KARACHI: Bears dominated the Pakistan stock market on Tuesday as stocks witnessed a dip by 1,309 points. This was mainly due to profit-taking as investors preferred cautious positions following a decline in the key policy rate.
The Pakistan Stock Exchange’s (PSX) benchmark KSE-100 index fell by 1,308.72 points or 1.13 per cent to 114,860.69 points against 116,169.41 points recorded in the last session. The highest index of the day remained at 117,039.18 points while the lowest level was recorded at 113,688.55 points.
Ahsan Mehanti, an analyst at Arif Habib Corp, said that stocks closed on a bearish note as investors remained cautious amid limited policy easing by the SBP. Concerns were heightened by persistently high core inflation, hovering near 9.7 per cent, and weak large-scale manufacturing (LSM) growth, which recorded a decline of 0.64 per cent during July-October 2024.
He said that consolidation amid concerns over the tax collections shortfall, weak global crude oil prices and unresolved slippages in IMF targets under the EFF played a catalyst role in the bearish activity.
The KSE-30 index decreased by 462.78 points or 1.26 per cent to 36,196.02 points against 36,658.81 points.
Traded shares decreased by 218 million shares to 1,252.98 million shares from 1,470.661 million shares. The trading value dropped to Rs62.722 billion from Rs66.628 billion. Market capital narrowed to Rs14.583 trillion against Rs14.811 trillion. Of the 470 companies active in the session, 134 closed in green, 297 in red and 39 remained unchanged.

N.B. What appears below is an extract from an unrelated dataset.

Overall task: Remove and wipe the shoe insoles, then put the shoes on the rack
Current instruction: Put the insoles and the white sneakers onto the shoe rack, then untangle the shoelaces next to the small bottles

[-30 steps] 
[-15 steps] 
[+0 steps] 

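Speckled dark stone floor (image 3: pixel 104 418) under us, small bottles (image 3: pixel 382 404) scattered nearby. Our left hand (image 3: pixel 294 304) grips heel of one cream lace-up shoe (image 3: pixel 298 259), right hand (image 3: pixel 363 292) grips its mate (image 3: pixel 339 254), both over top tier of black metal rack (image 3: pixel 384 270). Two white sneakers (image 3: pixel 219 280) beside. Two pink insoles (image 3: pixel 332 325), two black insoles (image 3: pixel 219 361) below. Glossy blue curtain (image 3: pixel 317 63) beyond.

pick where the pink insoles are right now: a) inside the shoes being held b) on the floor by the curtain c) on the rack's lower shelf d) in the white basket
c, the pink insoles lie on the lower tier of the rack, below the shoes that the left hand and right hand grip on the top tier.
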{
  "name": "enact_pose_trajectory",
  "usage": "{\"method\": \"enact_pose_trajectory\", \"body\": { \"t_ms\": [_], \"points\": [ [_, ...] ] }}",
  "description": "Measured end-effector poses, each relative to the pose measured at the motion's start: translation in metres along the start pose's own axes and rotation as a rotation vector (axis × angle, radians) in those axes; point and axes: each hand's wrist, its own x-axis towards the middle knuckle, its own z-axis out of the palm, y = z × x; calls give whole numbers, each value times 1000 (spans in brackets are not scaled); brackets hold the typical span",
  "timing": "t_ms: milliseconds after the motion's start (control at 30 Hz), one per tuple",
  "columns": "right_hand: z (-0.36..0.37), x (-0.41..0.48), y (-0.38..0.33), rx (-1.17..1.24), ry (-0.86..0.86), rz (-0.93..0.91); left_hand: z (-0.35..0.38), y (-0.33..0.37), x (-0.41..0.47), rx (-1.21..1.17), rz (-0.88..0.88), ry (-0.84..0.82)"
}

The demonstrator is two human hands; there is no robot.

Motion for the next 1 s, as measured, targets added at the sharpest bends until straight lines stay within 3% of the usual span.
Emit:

According to Topline Securities’ review, the market witnessed extreme volatility throughout the day as investors digested the Monetary Policy Committee’s (MPC) latest decision. The State Bank of Pakistan (SBP) announced its fifth consecutive rate cut, reducing the policy rate by 200 basis points to 13 per cent.
The benchmark index experienced significant swings, reaching an intraday high of 869 points before plunging to an intraday low of 2,480 points.
Profit-taking gained momentum in the latter half of the session, amplifying volatility and further pressuring the market downward. The downward trajectory was primarily driven by MARI, FFC, LUCK, OGDC and PPL, which collectively contributed a staggering 1,696 points to the index’s decline.
The highest increase was recorded in Unilever Pakistan Foods Limited, which rose by Rs180.02 to Rs21,000.02 per share, followed by Philip Morris (Pakistan) Limited, which increased by Rs29.78 to Rs789.88 per share. A significant decline was noted in Mari Petroleum Company Limited, which fell by Rs89.97 to Rs809.76 per share; Nestle Pakistan Limited followed it, which closed lower by Rs74.88 to Rs7,511.48 per share.
Analyst Muhammad Hasan Ather at JS Global said the KSE-100 index experienced a volatile session, briefly crossing the 117,000 mark before closing at 114,860, down 1,309 points. “The decline was primarily attributed to profit-taking after the SBP reduced interest rates by 2.0 per cent to 13 per cent,” he said. Selling pressure was witnessed across the key sectors such as E&Ps, OMCs, fertiliser, cement and autos, while banks attracted buying interest. “Despite profit-taking, the market’s long-term outlook remains positive, driven by supportive macroeconomic indicators and growing investor confidence,” he said.
WorldCall Telecom remained the volume leader with 151.921 million shares which closed lower by 4 paisas to Rs1.88 per share. Pak Elektron with 107.502 million shares followed it, which closed higher by Rs2.99 paisas to Rs38.11 per share.
Other significant turnover stocks included Cnergyico PK, BO Punjab, Pak Refinery, Sui South Gas, PIA Holding Company, Hub Power Co, K-Electric Ltd and TPL Properties. In the futures market, 306 companies recorded trading, 103 of which increased, 198 decreased, and 5 remained unchanged.